TO DO —
Lines where the string "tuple" appears are to be copied from the entries below.

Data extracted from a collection
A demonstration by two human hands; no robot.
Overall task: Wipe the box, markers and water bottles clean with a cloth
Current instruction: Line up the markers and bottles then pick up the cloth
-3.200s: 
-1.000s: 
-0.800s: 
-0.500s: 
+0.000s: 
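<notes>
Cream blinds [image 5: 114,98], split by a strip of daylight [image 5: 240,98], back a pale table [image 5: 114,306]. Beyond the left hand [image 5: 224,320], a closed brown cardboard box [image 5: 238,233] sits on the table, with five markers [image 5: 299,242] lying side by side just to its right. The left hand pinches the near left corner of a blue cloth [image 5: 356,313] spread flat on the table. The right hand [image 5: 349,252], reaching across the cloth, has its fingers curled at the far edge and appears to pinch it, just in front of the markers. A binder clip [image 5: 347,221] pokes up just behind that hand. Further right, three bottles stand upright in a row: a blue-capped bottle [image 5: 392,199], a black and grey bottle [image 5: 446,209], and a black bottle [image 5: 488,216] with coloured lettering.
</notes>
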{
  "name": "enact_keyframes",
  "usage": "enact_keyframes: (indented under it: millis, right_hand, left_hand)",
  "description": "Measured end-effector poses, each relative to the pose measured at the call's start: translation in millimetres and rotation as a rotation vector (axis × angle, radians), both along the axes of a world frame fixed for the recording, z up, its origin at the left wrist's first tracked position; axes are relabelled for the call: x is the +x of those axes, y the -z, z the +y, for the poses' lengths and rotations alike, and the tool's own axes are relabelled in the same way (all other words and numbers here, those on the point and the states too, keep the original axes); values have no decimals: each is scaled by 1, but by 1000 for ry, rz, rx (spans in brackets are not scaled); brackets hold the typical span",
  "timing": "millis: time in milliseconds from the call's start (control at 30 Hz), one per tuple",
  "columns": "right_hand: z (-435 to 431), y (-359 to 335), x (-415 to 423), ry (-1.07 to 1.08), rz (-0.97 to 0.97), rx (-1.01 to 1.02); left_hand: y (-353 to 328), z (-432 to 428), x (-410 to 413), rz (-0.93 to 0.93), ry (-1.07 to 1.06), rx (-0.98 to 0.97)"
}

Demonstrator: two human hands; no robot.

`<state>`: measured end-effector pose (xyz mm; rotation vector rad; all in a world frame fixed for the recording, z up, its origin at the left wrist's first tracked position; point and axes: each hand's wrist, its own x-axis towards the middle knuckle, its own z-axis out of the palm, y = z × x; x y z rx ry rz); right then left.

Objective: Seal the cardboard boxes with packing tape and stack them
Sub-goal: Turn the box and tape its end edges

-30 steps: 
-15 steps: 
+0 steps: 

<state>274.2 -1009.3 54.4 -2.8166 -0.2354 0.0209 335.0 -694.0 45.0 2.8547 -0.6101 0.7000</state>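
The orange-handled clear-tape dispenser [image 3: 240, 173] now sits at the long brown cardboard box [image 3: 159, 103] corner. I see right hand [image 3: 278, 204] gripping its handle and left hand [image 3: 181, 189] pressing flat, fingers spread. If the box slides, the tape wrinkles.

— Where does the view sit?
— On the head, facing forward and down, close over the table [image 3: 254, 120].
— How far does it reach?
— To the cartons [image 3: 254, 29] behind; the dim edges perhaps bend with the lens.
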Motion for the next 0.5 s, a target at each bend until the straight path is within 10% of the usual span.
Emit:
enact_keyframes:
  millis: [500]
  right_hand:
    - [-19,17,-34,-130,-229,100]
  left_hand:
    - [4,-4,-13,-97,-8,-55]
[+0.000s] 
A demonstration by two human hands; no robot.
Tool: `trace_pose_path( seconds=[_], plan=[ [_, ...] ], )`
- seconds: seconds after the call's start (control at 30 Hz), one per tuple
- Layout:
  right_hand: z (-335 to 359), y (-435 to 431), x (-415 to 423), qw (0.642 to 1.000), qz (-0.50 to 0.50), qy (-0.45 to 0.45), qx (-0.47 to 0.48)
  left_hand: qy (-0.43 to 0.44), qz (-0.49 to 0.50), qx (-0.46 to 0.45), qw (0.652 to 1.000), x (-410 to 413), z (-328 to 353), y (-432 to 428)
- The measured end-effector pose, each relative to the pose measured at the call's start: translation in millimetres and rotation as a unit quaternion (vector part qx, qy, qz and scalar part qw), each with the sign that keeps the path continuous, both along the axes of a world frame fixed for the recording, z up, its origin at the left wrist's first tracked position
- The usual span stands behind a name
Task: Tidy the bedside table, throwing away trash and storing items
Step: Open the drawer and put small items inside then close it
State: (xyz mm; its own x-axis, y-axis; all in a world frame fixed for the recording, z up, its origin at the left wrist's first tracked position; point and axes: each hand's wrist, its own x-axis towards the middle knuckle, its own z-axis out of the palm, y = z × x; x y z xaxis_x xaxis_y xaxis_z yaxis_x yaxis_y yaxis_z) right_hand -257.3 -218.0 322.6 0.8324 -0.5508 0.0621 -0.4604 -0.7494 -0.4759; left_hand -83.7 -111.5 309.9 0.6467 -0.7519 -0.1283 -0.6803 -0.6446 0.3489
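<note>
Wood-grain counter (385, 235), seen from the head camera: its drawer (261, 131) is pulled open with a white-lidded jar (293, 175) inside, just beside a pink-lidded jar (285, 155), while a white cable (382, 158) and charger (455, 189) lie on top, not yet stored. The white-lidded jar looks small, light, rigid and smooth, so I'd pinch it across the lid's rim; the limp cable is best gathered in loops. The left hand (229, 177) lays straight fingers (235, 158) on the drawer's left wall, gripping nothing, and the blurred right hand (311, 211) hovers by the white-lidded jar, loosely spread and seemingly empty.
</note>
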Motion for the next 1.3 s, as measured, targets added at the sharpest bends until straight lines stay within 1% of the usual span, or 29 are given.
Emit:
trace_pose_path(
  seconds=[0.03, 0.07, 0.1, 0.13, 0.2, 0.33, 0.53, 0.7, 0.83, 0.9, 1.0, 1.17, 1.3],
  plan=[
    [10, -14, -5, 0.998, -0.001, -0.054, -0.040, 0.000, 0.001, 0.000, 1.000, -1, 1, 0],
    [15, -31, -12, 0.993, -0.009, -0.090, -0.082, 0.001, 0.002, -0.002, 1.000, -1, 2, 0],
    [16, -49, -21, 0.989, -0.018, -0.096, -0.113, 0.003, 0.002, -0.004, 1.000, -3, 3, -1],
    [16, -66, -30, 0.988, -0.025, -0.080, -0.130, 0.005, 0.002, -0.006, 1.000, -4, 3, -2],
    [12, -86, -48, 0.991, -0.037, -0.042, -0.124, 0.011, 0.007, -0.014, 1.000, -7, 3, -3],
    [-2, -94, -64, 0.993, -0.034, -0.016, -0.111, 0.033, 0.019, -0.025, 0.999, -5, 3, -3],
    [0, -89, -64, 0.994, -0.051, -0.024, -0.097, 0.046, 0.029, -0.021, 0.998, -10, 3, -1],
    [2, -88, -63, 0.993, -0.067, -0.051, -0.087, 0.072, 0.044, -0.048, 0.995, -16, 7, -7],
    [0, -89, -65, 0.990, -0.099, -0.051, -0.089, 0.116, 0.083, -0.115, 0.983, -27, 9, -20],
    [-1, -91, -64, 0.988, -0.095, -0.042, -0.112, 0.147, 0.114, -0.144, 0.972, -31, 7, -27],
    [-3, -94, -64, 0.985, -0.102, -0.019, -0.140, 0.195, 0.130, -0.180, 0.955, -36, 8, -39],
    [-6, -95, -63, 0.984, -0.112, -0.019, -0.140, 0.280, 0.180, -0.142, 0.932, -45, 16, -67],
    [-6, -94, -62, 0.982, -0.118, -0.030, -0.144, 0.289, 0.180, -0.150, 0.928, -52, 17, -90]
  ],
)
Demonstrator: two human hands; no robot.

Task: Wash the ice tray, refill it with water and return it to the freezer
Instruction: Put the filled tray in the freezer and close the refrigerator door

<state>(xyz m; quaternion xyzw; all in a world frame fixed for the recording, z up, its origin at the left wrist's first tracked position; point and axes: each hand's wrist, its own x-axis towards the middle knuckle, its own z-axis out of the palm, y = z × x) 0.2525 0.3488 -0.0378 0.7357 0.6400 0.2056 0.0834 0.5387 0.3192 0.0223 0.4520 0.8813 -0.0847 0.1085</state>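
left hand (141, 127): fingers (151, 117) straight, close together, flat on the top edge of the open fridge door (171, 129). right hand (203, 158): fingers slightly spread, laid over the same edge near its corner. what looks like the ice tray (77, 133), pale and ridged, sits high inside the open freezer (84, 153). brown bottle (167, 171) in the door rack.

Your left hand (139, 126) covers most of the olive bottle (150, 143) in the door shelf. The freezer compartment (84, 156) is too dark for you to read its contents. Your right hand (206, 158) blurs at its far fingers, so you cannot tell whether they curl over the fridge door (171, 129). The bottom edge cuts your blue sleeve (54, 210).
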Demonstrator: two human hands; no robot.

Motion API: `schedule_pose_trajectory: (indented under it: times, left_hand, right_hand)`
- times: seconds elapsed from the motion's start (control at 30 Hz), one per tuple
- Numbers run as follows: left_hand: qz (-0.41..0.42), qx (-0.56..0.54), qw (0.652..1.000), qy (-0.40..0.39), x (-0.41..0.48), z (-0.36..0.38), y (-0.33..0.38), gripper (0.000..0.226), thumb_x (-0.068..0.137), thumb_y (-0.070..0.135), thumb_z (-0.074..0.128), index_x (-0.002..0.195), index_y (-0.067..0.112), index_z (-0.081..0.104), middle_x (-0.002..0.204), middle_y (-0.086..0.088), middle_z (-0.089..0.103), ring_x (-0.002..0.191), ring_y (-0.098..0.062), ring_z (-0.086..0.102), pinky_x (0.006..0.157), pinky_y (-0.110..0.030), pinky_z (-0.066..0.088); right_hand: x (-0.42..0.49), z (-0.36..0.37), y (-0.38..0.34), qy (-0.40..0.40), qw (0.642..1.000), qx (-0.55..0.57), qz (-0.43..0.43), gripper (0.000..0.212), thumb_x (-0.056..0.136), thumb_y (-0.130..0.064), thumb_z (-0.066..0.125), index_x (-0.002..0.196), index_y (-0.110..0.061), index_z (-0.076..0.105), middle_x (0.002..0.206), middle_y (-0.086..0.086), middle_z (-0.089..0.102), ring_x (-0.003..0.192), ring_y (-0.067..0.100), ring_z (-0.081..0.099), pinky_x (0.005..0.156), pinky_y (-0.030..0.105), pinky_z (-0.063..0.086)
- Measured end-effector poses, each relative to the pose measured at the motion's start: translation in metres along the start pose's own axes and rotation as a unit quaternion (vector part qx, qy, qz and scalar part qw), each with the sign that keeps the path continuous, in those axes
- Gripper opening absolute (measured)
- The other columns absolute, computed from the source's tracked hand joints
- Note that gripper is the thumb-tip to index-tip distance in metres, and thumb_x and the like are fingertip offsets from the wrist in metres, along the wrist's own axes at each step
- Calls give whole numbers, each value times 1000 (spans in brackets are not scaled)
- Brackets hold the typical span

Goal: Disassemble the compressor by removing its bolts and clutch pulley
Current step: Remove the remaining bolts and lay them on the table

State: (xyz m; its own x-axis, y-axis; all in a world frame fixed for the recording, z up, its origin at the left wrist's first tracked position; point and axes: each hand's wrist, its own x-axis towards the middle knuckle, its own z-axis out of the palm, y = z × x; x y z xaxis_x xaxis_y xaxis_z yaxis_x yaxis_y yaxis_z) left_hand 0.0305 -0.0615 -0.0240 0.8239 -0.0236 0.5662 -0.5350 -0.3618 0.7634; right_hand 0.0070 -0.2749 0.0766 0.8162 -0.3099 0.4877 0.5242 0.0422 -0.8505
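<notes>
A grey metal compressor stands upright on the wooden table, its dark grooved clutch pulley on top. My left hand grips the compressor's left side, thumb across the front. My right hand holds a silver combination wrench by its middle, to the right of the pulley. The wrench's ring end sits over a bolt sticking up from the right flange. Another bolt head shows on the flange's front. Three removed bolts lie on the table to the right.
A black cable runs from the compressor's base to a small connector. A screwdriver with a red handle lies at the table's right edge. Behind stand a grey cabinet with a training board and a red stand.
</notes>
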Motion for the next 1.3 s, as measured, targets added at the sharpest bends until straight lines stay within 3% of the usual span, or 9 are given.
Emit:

WORKED SOLUTION —
  "timing": "millis: time in milliseconds from the call's start (control at 30 Hz), one per tuple",
- seconds: seconds after the call's start (control at 30 Hz), one per tuple
- times: seconds elapsed from the motion's start (control at 30 Hz), one per tuple

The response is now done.